Required work. Among the lines below, return each one that contains the word "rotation".

Collected data.

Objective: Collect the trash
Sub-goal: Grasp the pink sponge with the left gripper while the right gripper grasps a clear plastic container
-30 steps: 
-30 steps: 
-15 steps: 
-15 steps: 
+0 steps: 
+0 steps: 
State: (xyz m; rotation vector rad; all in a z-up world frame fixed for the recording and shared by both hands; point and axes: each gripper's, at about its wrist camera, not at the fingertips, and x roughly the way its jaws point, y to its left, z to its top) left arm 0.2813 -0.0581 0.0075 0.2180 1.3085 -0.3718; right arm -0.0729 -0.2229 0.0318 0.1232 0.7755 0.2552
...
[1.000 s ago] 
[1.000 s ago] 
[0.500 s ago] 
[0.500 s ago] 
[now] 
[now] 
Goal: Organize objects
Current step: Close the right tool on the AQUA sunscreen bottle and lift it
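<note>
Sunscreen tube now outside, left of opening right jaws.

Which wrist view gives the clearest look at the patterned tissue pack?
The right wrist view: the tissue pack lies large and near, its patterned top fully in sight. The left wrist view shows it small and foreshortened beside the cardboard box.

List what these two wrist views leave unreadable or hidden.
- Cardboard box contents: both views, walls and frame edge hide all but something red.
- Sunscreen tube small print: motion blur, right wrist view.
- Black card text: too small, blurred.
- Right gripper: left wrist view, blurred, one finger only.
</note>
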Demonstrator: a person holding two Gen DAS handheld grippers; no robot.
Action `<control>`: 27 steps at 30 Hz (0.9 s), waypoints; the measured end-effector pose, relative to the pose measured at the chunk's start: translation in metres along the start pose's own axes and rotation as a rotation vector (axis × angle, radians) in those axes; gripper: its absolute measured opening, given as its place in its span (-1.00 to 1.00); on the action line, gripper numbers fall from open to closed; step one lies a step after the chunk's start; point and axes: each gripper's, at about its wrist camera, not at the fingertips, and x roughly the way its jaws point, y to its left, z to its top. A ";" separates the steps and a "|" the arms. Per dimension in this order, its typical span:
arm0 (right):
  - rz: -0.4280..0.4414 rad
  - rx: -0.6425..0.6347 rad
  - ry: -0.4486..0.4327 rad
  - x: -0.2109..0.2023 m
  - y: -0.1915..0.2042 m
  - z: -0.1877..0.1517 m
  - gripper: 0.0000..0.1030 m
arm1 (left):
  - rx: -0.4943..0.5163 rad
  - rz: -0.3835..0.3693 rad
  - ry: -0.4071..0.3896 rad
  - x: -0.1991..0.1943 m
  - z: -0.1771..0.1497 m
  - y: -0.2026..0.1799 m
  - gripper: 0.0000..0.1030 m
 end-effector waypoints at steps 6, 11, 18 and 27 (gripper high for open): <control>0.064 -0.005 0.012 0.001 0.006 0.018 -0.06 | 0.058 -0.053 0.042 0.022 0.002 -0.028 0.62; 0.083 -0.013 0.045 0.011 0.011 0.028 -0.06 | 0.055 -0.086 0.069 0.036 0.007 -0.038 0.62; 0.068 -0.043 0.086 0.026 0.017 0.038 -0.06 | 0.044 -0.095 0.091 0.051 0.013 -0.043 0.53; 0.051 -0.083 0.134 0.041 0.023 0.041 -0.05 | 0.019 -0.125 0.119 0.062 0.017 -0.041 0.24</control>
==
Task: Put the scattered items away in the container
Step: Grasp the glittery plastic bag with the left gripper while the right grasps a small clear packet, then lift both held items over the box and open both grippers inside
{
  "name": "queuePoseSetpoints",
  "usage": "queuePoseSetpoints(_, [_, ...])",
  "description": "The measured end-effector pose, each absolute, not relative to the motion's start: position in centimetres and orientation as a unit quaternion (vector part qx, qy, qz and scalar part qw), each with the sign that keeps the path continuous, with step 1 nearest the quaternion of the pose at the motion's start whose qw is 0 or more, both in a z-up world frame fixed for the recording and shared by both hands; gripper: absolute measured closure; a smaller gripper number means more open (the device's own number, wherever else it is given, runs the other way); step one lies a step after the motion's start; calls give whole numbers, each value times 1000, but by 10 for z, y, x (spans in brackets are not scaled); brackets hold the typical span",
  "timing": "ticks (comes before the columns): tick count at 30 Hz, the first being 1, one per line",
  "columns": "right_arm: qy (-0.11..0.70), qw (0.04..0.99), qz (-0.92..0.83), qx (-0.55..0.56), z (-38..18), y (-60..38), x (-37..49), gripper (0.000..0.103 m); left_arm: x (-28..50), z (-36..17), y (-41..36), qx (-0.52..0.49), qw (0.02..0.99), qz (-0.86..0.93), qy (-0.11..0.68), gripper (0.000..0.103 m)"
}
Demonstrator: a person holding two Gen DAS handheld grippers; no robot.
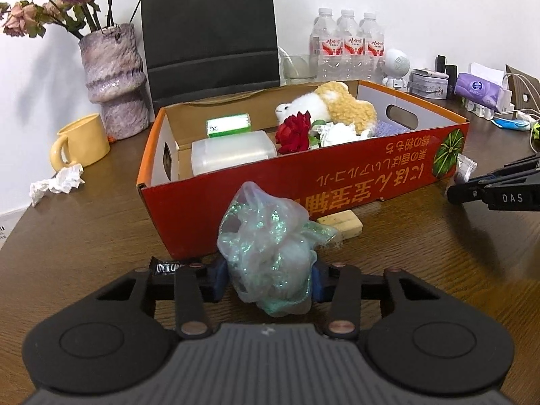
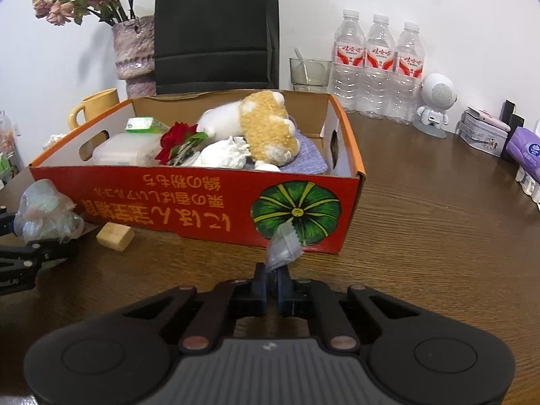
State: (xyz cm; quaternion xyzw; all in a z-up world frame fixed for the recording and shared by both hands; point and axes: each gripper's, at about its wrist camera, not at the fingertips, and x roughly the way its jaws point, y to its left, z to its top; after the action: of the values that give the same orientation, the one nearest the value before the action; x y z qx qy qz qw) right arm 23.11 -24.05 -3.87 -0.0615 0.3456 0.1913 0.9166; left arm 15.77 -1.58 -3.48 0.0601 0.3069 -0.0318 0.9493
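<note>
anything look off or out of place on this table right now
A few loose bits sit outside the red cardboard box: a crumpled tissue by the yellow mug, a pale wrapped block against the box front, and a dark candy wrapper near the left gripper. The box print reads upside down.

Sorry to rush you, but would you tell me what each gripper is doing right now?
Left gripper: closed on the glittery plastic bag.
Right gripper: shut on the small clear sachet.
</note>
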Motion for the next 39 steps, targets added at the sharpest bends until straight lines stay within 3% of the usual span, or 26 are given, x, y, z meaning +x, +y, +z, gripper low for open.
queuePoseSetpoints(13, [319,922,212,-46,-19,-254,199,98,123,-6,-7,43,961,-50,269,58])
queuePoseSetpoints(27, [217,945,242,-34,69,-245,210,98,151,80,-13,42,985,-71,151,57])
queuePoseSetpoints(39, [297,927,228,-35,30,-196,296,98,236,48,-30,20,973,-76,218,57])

Response area.
State: (xyz m; rotation vector rad; all in a z-up world frame fixed for the recording and shared by both hands; point and axes: each gripper's, at about its wrist camera, not at the fingertips, and x roughly the way its jaws point, y to its left, z to its top) left arm 0.2813 -0.0581 0.0075 0.2180 1.3085 -0.3718; right arm -0.0729 -0.2229 0.0318 0.1232 0.7755 0.2552
Action `<control>`: 27 steps at 30 Hz (0.9 s), waypoints; the measured end-effector pose, relative to the pose measured at the chunk's start: translation in metres along the start pose's own axes and rotation as a rotation vector (axis × angle, radians) in those axes; gripper: its absolute measured opening, given as its place in its span (-1.00 to 1.00); on the action line, gripper numbers fall from open to closed; step one lies a step after the chunk's start; point and axes: each gripper's, at about its wrist camera, not at the fingertips, and x roughly the way its jaws point, y to its left, z to its top. A ";" separates the steps and a "|" the arms. Per dimension in this order, its typical span:

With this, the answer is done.